(HealthDay News) – At 15 years after diagnosis, disease-specific functional outcomes are not significantly different for men with localized cancer undergoing prostatectomy or radiotherapy, according to a study published in the Jan. 31 issue of the New England Journal of Medicine.
Matthew J. Resnick, MD, from Vanderbilt University in Nashville, TN, and colleagues analyzed data from a cohort of 1,655 men (aged 55–74 years when diagnosed with localized prostate cancer) participating in the Prostate Cancer Outcomes Study. The men had undergone surgery (1,164 men) or radiotherapy (491 men) and their functional status was assessed at baseline and at two, five, and 15 years after diagnosis.
The researchers found that, at two and five years, patients undergoing prostatectomy were significantly more likely to have urinary incontinence than were those undergoing radiotherapy (odds ratio [OR], 6.22 and 5.10, respectively). At 15 years, there was no significant between-group difference in the odds of urinary incontinence. Similarly, at two years and five years, patients undergoing prostatectomy were significantly more likely to have erectile dysfunction (OR, 3.46 and 1.96, respectively), but at 15 years there was no significant between-group difference. At two and five years, patients undergoing prostatectomy were significantly less likely to have bowel urgency (OR, 0.39 and 0.47, respectively), with no significant between-group difference at 15 years.

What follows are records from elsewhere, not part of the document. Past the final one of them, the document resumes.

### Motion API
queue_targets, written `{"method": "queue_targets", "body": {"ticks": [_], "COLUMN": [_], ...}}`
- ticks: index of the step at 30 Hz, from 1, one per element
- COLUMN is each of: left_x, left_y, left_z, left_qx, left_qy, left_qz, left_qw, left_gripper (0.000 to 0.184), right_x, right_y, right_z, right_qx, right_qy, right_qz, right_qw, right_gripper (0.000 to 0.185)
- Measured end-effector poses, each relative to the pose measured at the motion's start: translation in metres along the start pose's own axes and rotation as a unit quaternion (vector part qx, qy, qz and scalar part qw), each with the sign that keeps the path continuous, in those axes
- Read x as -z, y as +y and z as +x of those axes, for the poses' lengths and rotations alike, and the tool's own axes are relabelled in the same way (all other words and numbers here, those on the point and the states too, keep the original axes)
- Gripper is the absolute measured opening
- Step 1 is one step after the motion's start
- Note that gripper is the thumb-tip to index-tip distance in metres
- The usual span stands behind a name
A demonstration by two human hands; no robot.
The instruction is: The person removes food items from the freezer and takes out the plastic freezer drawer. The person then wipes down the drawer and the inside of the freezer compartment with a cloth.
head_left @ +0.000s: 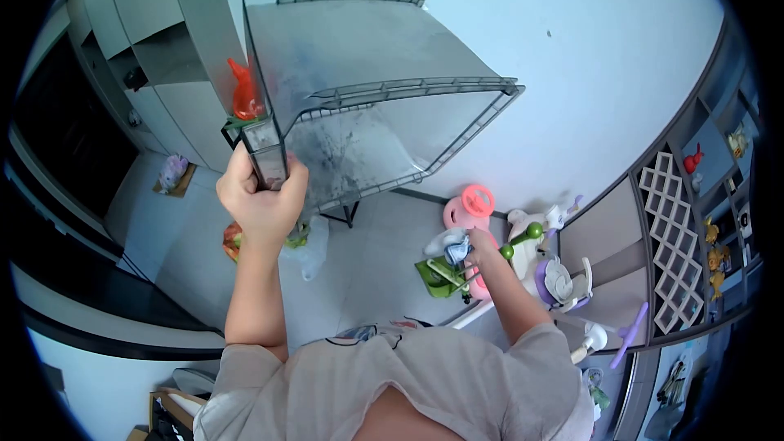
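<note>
A see-through grey plastic drawer (367, 41) is held up, tilted, in front of the white wall, with smudges and pale marks on its panels. My left hand (265, 192) is closed round its narrow front edge. Lower down on the right, my right hand (483, 247) is closed on a crumpled white and blue cloth (457, 250), apart from the drawer. Most of the right fingers are hidden by the cloth and the viewing angle.
Behind the drawer are a red bag (243, 91) and a clear plastic bag (307, 255). Near my right hand stand a pink toy seat (467, 211), a green ride-on handlebar (521, 241) and a purple-white toy (560, 282). Shelves with a white lattice (671, 237) line the right.
</note>
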State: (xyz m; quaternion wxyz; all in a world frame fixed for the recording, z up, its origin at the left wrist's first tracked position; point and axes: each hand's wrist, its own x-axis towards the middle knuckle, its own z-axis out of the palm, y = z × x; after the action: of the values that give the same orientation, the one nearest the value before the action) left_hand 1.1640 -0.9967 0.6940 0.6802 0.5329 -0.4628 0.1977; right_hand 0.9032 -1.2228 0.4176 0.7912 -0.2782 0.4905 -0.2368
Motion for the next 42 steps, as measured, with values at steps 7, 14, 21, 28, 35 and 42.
{"method": "queue_targets", "body": {"ticks": [7,14,21,28,35,42], "left_x": [0.005,0.022,0.042,0.055,0.065,0.072], "left_y": [-0.005,0.005,-0.001,-0.01,-0.011,-0.016], "left_z": [0.005,-0.004,-0.012,-0.019,-0.017,-0.016], "left_qx": [0.052,0.086,0.06,0.07,0.004,0.083], "left_qy": [0.027,0.038,0.029,0.066,0.02,0.069], "left_qz": [-0.075,-0.061,-0.038,-0.032,0.027,-0.006], "left_qw": [0.995,0.994,0.997,0.995,0.999,0.994], "left_gripper": [0.014,0.015,0.017,0.016,0.017,0.015], "right_x": [-0.146,-0.277,-0.318,-0.319,-0.325,-0.231], "right_y": [-0.05,-0.078,-0.057,-0.035,-0.054,-0.006], "right_z": [-0.105,-0.022,0.019,0.005,-0.017,-0.064], "right_qx": [0.296,0.76,0.703,0.565,0.454,0.553], "right_qy": [-0.1,0.032,0.101,0.118,0.038,0.137], "right_qz": [0.023,-0.428,-0.592,-0.66,-0.763,-0.667], "right_qw": [0.95,0.488,0.382,0.481,0.458,0.48], "right_gripper": [0.018,0.043,0.043,0.052,0.037,0.031]}}
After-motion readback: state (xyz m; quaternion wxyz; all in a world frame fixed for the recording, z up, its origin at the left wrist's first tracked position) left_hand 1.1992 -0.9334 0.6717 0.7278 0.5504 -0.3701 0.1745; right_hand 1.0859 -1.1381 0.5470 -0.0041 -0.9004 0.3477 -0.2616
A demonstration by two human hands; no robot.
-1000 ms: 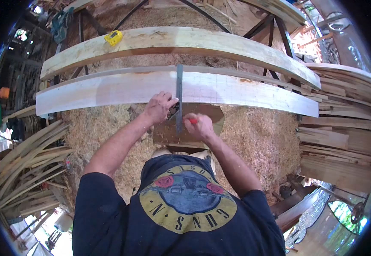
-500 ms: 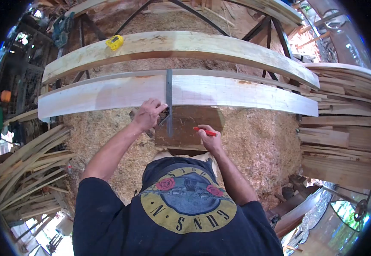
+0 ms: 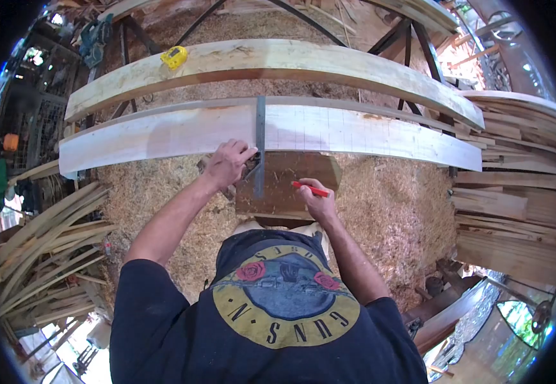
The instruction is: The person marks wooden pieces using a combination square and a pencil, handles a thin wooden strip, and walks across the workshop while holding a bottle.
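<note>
My left hand [image 3: 228, 163] is closed on the dark head of a combination square [image 3: 260, 125], at the near edge of a pale plank [image 3: 162, 136]. The square's steel blade lies across the plank's face, and its other end sticks out towards me. Thin pencil lines cross the plank to the right of the blade. In my right hand [image 3: 320, 203] is a red pencil [image 3: 311, 188], pointing left above a brown wooden board [image 3: 284, 192], apart from the plank. My left fingers hide part of the square's head.
Behind the plank runs a second thick beam [image 3: 290, 57] with a yellow tape measure [image 3: 174, 57] on it. Dark metal trestle legs [image 3: 390, 40] stand beyond. Wood strips [image 3: 47, 256] pile up at left, stacked boards [image 3: 508, 205] at right. Shavings [image 3: 393, 211] cover the ground.
The whole view has shifted slightly, with the planks a little higher and further right. The square sits marginally further right along the plank. Both hands keep their holds.
</note>
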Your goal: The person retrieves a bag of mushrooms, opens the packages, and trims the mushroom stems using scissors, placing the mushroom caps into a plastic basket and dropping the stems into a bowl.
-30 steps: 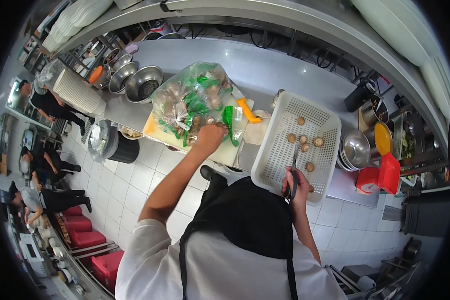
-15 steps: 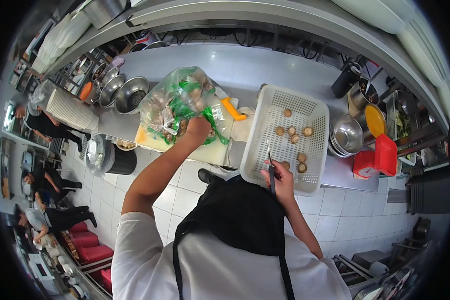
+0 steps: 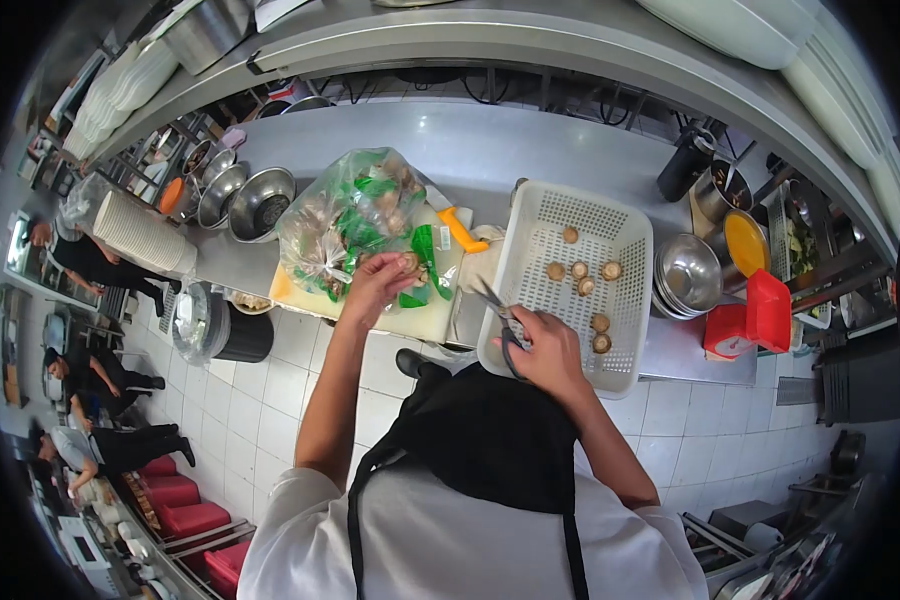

“Whereas short- and intermediate-term data reveal differences in functional profiles among men undergoing prostatectomy and radiotherapy, at 15 years we observed no significant relative between-group differences,” the authors write. “Considering the often long duration of survival after treatment for prostate cancer, these data may be used to counsel men considering treatment for localized disease.”